A estrutura do circuito também é vista por Karue como algo a ser melhorado, pois ele acredita muitos torneios não trazem retorno financeiro e prejudicam a distribuição do dinheiro que envolve o mundo do tênis profisisonal

“Teria de ver realmente quais os torneios que geram dinheiro. Tem muito ATP 250 que eu imagino que perde dinheiro; 500 imagino que não. Mas tem de sentar e falar: se você vai ser um torneio do calendário da ATP, tem de gerar lucro. Se passar dois anos e não tiver, vão dar a data para outro lugar. É uma parte realmente de distribuição de grana. Não sei o quanto do que o tênis gera vai para os jogadores. A NBA você sabe que é algo entre 50/50, alguma coisa assim.
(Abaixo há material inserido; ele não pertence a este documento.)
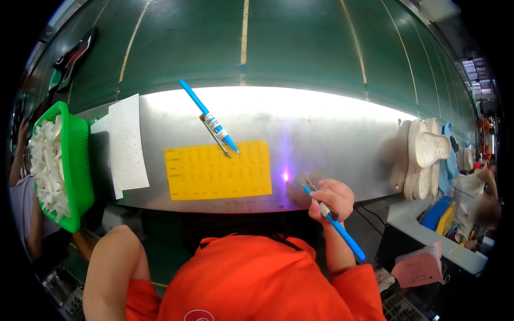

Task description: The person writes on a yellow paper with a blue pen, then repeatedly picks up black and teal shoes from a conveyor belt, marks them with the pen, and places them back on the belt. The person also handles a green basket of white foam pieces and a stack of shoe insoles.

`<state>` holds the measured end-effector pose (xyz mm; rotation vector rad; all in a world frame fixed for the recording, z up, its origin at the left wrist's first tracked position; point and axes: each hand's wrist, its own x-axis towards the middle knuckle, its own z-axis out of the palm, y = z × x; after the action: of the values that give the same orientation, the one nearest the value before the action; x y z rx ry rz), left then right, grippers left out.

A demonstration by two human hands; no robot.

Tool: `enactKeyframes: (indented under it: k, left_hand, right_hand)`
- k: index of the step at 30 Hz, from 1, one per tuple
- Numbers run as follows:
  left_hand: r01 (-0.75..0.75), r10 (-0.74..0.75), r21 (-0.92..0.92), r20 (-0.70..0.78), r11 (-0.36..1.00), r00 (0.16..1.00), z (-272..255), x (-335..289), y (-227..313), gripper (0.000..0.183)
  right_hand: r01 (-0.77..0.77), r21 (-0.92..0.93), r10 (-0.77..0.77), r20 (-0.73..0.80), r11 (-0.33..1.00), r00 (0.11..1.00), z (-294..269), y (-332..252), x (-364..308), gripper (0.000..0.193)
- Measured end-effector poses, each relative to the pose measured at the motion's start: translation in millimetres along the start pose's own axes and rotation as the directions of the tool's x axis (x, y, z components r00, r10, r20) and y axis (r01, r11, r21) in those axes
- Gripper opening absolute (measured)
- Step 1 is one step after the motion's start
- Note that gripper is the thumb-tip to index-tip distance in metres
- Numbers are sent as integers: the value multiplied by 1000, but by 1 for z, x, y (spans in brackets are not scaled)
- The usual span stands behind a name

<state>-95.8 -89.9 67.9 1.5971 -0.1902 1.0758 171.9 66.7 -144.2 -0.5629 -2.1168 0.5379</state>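
My right hand (pixel 335 198) is closed around a blue pen (pixel 348 241) near the front edge of the metal bench. White wrapping binds the pen to a thin metal piece, and its tip points up and left. A small bright violet light spot (pixel 285 176) shows on the bench beside that tip. A second blue pen (pixel 195 98), also bound to a slim metal rod (pixel 217 138), lies with its tip over a yellow printed card (pixel 219 184). Of my left arm (pixel 116 257) only the bent elbow part shows at the lower left; the left hand is out of view.
White sheets (pixel 127 144) lie at the left of the bench (pixel 348 144). Beyond them stands a green basket (pixel 79 166) of white pieces. Pale shoe soles (pixel 420 160) stand at the right end. A green belt (pixel 300 43) runs behind. Another person (pixel 474 200) is at far right.
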Motion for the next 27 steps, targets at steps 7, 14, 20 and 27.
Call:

Acho que tem dinheiro ali e falta a gente entender para onde está indo, ter uma união para ver se está sendo mais pago aqui ou ali”, opina.

Rumo ao top 200?

Sem grandes aspirações financeiras e consciente de sua realidade de tenista que voltou tardiamente ao circuito, Karue Sell tem levado a atual jornada sem grandes cobranças pessoais e não hesitará em parar quando o corpo mandar sinais. As viagens lhe causam desgaste e saudade da mulher é constante, mas os bons resultados obtidos em poucos meses o motivam a buscar novo objetivos: disputar a fase qualificatória de um Grand Slam e alcançar o top 200.

“A ideia no momento, pensando a curto prazo, é tentar chegar nos 230 do ranking, porque aí eu entraria no Australian Open. Pensando no ano que vem, é entrar no top 200. Agora, fica cada vez mais difícil subir, defender pontos. O primeiro ano é sempre o mais fácil. Como você não defende nada, só vai acumulando. Tem de fazer mais pontos que fez no primeiro. Vai ser o desafio do ano que vem. Por isso, agora no final do ano estou jogando o máximo possível para tentar entrar no Aberto da Austrália. Ano que vem fica mais difícil”, afirma.